Get rid of service client nodes

mjeronimo commented 5 years ago

There are several nodes in the system that are created and used solely for interfacing to services. These "client nodes" are used because spin_until_future_complete cannot accept a node that is already on an executor. Instead, we can use future.wait_until instead of spin_until_future_complete. This will allow us to remove several of these client nodes in the system, which will hopefully ease discovery congestion.

mjeronimo commented 5 years ago

@orduno See #808 for some background about this issue and a quick code sample.

SteveMacenski commented 5 years ago

@mjeronimo is this still an issue?

crdelsey commented 5 years ago

It is still an issue.

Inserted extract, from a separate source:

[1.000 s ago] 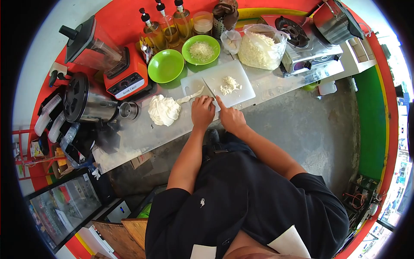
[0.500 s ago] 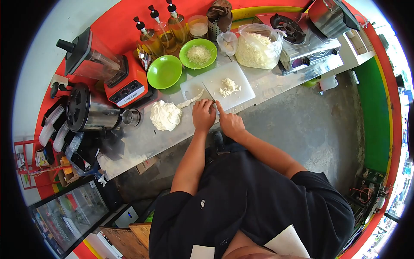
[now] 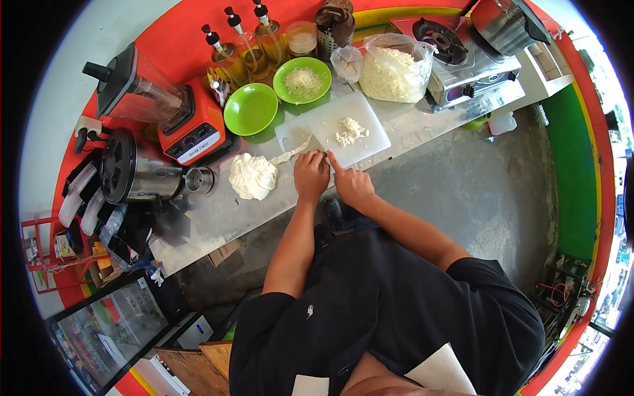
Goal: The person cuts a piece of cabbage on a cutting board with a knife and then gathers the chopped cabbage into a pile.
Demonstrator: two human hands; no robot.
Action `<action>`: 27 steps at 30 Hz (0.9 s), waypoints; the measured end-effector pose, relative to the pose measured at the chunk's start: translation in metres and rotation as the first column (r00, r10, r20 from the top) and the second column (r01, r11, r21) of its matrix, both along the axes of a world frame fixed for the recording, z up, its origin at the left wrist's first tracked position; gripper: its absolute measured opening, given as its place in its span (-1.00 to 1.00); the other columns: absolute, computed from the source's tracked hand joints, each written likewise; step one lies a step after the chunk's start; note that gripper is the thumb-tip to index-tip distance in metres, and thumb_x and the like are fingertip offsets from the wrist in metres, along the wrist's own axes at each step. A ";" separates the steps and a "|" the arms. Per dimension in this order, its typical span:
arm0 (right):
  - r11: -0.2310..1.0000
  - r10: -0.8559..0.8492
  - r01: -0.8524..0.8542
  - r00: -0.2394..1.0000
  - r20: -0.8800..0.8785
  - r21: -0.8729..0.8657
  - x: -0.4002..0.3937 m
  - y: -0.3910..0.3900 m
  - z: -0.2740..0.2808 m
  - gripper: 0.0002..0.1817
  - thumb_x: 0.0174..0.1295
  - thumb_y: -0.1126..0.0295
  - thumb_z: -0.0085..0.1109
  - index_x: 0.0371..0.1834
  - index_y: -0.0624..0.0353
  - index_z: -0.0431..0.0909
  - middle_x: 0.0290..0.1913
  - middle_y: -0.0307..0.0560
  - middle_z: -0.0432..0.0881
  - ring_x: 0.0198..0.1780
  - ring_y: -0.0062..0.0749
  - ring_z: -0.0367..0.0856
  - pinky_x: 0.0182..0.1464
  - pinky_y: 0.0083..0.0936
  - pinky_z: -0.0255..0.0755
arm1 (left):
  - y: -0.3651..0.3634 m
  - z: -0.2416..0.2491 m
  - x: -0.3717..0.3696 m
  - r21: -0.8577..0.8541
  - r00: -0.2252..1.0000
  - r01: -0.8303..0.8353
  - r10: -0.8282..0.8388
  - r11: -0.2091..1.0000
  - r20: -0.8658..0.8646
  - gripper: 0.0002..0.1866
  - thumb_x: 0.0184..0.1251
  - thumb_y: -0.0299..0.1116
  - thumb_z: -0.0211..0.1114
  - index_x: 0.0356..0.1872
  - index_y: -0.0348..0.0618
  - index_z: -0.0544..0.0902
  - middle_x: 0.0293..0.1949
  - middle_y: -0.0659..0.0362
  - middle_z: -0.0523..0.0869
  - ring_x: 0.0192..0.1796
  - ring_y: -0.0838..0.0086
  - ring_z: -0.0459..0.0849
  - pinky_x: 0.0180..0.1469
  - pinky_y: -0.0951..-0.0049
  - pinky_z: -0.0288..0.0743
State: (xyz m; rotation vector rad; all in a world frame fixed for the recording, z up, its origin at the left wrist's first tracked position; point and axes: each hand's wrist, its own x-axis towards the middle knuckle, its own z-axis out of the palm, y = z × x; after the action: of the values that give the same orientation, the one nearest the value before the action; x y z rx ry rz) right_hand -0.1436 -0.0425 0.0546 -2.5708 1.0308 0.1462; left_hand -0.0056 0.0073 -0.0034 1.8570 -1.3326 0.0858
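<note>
My left hand (image 3: 311, 177) is closed, fingers curled at the near edge of the white cutting board (image 3: 370, 122); what it grips is hidden. Beside its fingertips ends a pale strip that runs from a white, folded mound (image 3: 253, 177). My right hand (image 3: 354, 187) has its index finger stretched along a thin knife (image 3: 318, 140) and its other fingers folded; the handle is mostly hidden. The blade lies across the board, between the strip and a small heap of chopped white pieces (image 3: 351, 132).
Behind the board stand an empty green bowl (image 3: 251, 109), a green bowl of white shreds (image 3: 302, 80) and a bulging plastic bag (image 3: 396, 69). A red blender (image 3: 198, 129) and steel pot (image 3: 148, 171) are left, a gas stove (image 3: 462, 72) right.
The whole view has shifted very slightly. Both hands stay in nearly the same place beside the knife.
</note>
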 end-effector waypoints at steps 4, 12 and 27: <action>1.000 -0.021 0.021 1.000 -0.005 -0.012 -0.004 0.007 -0.001 -0.15 0.39 0.33 0.08 0.72 -0.15 -0.09 -0.45 0.20 0.74 -0.45 0.13 0.76 -0.34 -0.02 0.64 | 0.000 0.003 0.000 -0.020 1.000 -0.010 0.010 1.000 0.009 -0.87 0.14 -0.49 0.36 -0.27 -0.12 0.74 -0.21 0.20 0.73 -0.14 0.19 0.66 -0.05 0.21 0.53; 0.998 -0.050 0.048 0.998 0.045 0.033 -0.002 0.004 0.000 -0.14 0.38 0.36 0.07 0.72 -0.23 -0.08 -0.48 0.27 0.70 -0.44 0.25 0.72 -0.32 0.13 0.59 | 0.000 0.003 0.000 -0.029 1.000 -0.020 0.020 0.999 0.005 -0.86 0.14 -0.50 0.37 -0.26 -0.13 0.75 -0.19 0.18 0.75 -0.15 0.19 0.67 -0.06 0.24 0.56; 0.999 -0.029 0.027 0.999 0.040 0.039 -0.006 0.003 -0.006 -0.19 0.42 0.33 0.02 0.72 -0.22 -0.07 -0.46 0.28 0.71 -0.42 0.25 0.72 -0.29 0.13 0.59 | 0.002 0.005 -0.004 -0.018 0.996 -0.045 0.043 0.999 -0.073 -0.88 0.13 -0.50 0.38 -0.28 -0.13 0.75 -0.22 0.20 0.72 -0.15 0.21 0.67 -0.09 0.25 0.58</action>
State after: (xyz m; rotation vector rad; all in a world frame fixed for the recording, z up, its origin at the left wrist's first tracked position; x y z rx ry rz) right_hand -0.1495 -0.0399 0.0482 -2.5135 1.0388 0.1044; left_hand -0.0093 0.0091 0.0011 1.8553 -1.2372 0.0535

Having too many nodes impacts startup times and seems to overwhelm the current DDS implementations.

Possible fixes to this issue are:

Fix the DDS implementations to better handle many nodes.
Fix rcl to allow re-entrant spinning on the current node.
Fix rcl/rclcpp to allow continuations to be returned from service callbacks.
Re-architect our service calls to cleverly use callback groups and multi-threaded executors.
Re-architect nav2 to not wait for network activity in the context of a callback.

SteveMacenski commented 5 years ago

@crdelsey can you provide a few examples in the stack where we use "client nodes", other than costmap spinning, I had a hard time finding any

crdelsey commented 5 years ago

I think the big one is here in ServiceClient. https://github.com/ros-planning/navigation2/blob/7652518af52f257d097269309986943771d98683/nav2_util/include/nav2_util/service_client.hpp#L38

Then, there's another use in LifecycleManagerClient (https://github.com/ros-planning/navigation2/blob/a095038da9f4e3729679e5d20b39e1d95582fb16/nav2_lifecycle_manager/src/lifecycle_manager_client.cpp#L30).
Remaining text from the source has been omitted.